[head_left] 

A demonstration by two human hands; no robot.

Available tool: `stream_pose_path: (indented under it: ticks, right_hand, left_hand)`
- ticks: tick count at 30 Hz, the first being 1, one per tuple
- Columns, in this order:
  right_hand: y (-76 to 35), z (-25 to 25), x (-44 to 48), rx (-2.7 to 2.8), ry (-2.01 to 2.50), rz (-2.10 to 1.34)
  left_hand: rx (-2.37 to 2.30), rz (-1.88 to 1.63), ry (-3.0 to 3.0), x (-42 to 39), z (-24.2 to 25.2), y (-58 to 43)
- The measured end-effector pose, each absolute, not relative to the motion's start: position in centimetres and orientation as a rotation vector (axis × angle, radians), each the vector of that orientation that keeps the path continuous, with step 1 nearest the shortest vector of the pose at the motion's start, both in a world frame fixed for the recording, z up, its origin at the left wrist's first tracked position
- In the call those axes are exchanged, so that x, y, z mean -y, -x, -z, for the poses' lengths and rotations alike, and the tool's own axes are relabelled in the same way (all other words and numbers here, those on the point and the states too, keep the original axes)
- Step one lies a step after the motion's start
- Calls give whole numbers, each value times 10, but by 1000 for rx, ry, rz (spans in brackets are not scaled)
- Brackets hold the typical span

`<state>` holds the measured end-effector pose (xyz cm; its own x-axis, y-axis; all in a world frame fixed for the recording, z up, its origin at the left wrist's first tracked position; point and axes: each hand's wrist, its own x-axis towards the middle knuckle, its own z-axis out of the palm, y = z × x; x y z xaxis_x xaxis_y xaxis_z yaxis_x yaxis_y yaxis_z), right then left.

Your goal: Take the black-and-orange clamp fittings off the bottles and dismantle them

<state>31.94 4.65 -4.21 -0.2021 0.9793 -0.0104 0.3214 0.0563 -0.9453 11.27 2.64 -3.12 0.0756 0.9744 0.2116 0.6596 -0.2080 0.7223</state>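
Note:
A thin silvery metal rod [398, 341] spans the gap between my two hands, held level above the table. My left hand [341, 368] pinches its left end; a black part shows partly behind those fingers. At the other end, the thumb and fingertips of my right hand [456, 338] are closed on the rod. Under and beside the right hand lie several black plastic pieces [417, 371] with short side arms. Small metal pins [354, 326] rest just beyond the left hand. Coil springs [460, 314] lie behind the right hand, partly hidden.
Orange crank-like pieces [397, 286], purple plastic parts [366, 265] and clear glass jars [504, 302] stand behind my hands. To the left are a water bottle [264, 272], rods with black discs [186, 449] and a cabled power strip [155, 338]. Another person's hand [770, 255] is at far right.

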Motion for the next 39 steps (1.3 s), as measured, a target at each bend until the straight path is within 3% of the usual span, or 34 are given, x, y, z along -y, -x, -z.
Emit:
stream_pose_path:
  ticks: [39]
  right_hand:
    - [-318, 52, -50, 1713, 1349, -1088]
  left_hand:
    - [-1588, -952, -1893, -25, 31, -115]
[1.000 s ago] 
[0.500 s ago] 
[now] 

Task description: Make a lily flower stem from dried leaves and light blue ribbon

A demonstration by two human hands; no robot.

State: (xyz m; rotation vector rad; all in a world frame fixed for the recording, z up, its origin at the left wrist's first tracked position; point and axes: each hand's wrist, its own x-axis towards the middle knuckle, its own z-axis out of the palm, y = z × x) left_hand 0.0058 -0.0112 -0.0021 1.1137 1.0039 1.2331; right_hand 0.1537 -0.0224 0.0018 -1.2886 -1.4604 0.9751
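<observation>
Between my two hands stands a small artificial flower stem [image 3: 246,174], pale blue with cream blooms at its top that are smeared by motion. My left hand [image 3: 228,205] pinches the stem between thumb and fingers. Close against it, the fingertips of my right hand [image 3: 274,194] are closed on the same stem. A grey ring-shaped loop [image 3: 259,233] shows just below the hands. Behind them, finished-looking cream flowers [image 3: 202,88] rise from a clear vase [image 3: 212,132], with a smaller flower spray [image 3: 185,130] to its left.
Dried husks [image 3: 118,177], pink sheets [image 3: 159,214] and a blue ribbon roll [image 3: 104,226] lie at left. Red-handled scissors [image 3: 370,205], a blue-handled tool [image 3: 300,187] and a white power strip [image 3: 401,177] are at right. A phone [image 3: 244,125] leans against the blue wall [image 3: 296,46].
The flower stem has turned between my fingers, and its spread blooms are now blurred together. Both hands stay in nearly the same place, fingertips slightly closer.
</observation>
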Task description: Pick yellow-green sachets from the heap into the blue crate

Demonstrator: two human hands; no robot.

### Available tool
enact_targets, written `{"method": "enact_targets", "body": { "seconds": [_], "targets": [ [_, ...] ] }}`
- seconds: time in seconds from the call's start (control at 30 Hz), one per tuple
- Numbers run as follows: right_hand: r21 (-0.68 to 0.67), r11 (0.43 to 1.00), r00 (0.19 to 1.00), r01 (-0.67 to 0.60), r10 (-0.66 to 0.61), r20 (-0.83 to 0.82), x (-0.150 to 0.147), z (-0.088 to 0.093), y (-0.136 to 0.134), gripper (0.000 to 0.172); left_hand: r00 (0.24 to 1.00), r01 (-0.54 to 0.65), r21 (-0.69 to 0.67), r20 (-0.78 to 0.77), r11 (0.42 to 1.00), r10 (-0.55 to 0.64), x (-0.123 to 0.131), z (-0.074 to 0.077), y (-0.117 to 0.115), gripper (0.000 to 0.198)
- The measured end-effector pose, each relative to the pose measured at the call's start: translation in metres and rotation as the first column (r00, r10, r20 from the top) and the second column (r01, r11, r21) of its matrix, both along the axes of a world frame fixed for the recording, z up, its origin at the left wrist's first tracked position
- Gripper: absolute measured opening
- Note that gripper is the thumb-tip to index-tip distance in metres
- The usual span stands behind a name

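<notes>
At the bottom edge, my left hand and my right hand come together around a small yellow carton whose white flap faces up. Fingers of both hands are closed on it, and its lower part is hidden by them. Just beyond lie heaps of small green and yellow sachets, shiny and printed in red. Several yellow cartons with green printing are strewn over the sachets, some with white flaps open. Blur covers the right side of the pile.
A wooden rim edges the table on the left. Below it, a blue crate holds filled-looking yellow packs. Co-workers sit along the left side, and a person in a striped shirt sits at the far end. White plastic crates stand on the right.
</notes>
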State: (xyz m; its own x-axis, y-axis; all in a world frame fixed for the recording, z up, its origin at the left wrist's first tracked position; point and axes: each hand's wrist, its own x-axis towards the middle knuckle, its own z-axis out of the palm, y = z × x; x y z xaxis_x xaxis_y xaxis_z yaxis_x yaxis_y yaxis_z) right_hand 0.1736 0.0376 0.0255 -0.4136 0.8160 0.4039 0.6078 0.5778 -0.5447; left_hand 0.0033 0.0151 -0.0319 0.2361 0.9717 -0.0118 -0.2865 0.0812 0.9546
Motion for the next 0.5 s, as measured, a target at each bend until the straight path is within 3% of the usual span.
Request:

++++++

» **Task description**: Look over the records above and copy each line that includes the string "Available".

» **Answer box**:
Available tool: `stream_pose_path: (indented under it: ticks, right_hand, left_hand)`
### Available tool

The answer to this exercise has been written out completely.